▸ Problem to work on
The whole listing is to be written out again exactly; the pictures are not.

▸ Dataset content
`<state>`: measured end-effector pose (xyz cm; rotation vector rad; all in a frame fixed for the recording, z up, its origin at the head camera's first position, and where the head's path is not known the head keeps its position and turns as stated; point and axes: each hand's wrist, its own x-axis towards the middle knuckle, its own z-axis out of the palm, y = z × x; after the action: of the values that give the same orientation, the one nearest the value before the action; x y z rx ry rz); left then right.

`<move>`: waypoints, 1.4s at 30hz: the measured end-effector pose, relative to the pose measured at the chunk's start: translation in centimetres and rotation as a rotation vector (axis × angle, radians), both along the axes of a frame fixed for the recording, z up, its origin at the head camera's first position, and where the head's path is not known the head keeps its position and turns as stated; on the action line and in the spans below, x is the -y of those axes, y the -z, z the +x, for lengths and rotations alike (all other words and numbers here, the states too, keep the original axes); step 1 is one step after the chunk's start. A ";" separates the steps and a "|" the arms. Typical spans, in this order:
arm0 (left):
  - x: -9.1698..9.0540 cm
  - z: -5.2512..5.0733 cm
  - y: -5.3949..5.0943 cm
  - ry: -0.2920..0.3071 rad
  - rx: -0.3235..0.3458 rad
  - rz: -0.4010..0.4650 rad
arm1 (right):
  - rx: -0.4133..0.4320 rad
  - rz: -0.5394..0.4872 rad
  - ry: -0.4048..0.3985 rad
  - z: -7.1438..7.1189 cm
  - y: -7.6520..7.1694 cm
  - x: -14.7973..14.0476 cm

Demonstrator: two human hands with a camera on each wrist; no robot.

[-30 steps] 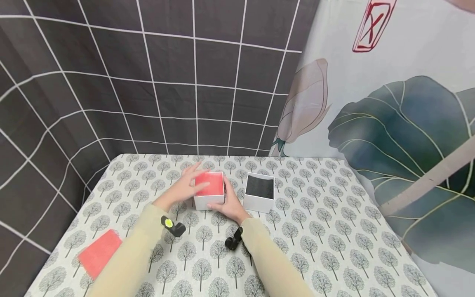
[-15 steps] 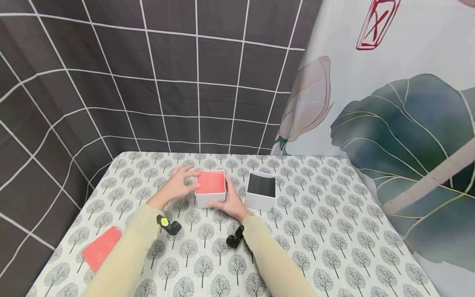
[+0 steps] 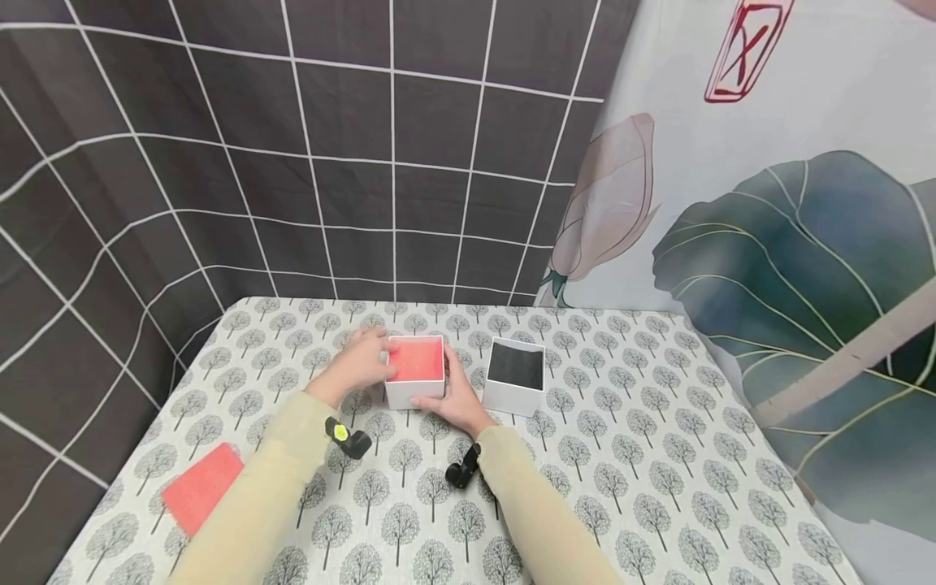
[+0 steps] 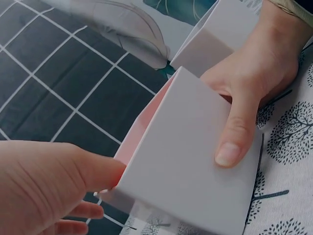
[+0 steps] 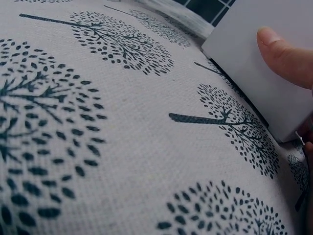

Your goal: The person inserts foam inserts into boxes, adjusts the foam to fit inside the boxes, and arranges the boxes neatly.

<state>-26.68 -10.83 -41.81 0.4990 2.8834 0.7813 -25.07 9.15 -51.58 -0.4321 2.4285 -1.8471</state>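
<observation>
An uncovered white box (image 3: 415,396) with a red sheet (image 3: 418,360) inside stands in front of me on the cloth. My right hand (image 3: 459,398) grips its right side, the thumb lying flat across the front wall in the left wrist view. At the left rim, my left hand (image 3: 360,361) pinches the wall, its thumb (image 4: 105,171) just inside the edge and other fingers outside. Part of the left fingers is hidden behind the box. A second white box (image 3: 512,398), holding a black sheet (image 3: 516,365), stands to the right, untouched.
A flat red piece (image 3: 201,487) lies at the left of the table, partly behind my left sleeve. The tree-print tablecloth (image 3: 629,487) spreads around the boxes. Behind hangs a dark grid curtain (image 3: 336,195), with a floral curtain (image 3: 768,244) to the right.
My left hand has drawn back from above the red sheet to the box's left rim. My right hand keeps its hold. The boxes stay in place; the head view has shifted slightly.
</observation>
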 end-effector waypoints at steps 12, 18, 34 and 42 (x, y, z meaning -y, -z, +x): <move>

▸ Written response
`<state>`: measured end-effector pose (xyz cm; rotation vector rad; all in a frame fixed for the recording, z up, its origin at the head camera's first position, and where the head's path is not known the head keeps its position and turns as stated; point and axes: each hand's wrist, its own x-axis towards the middle knuckle, its own z-axis out of the palm, y = z × x; after the action: of the values that give the same orientation, the one nearest the value before the action; x y z rx ry rz); left then right.

`<move>`: waypoints, 1.4s at 30hz: the measured end-effector pose, relative to the pose measured at the chunk's start: translation in centimetres and rotation as a rotation vector (axis × angle, radians), both along the axes of a frame fixed for the recording, z up, its origin at the head camera's first position, and where the head's path is not known the head keeps its position and turns as stated; on the action line and in the spans below, x is the -y of those axes, y the -z, z the +x, for lengths and rotations alike (all other words and numbers here, the states too, keep the original axes); step 1 is one step after the chunk's start. A ";" separates the steps and a "|" the arms. Typical spans, in this order:
arm0 (left):
  - x: -9.1698..9.0540 cm
  - z: -5.2512..5.0733 cm
  - y: -5.3949..5.0943 cm
  - ry: -0.2920..0.3071 rad
  - rx: -0.3235..0.3458 rad
  - rz: -0.4010..0.4650 rad
arm1 (right):
  - rx: -0.4133..0.4320 rad
  - rz: -0.5394..0.4872 rad
  - ry: -0.4048..0.3985 rad
  - z: -7.1438..7.1189 cm
  - y: -7.6520..7.1694 cm
  - x: -14.7973..14.0476 cm

Demonstrator: two human hands with a camera on each wrist; no robot.

[-30 steps] 
[-15 steps] 
[+0 steps] 
[+0 steps] 
[+0 steps] 

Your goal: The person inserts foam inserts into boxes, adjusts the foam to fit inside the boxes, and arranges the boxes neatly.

<state>-26.68 -10.83 -41.81 0.4990 2.8834 0.7813 -25.07 9.15 -51.58 -0.4321 2.4285 -1.8471</state>
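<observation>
An uncovered white box (image 3: 415,396) with a red sheet (image 3: 418,360) inside stands in front of me on the cloth. My right hand (image 3: 459,398) grips its right side, the thumb lying flat across the front wall in the left wrist view. At the left rim, my left hand (image 3: 360,361) pinches the wall, its thumb (image 4: 105,171) just inside the edge and other fingers outside. Part of the left fingers is hidden behind the box. A second white box (image 3: 512,398), holding a black sheet (image 3: 516,365), stands to the right, untouched.
A flat red piece (image 3: 201,487) lies at the left of the table, partly behind my left sleeve. The tree-print tablecloth (image 3: 629,487) spreads around the boxes. Behind hangs a dark grid curtain (image 3: 336,195), with a floral curtain (image 3: 768,244) to the right.
My left hand has drawn back from above the red sheet to the box's left rim. My right hand keeps its hold. The boxes stay in place; the head view has shifted slightly.
</observation>
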 end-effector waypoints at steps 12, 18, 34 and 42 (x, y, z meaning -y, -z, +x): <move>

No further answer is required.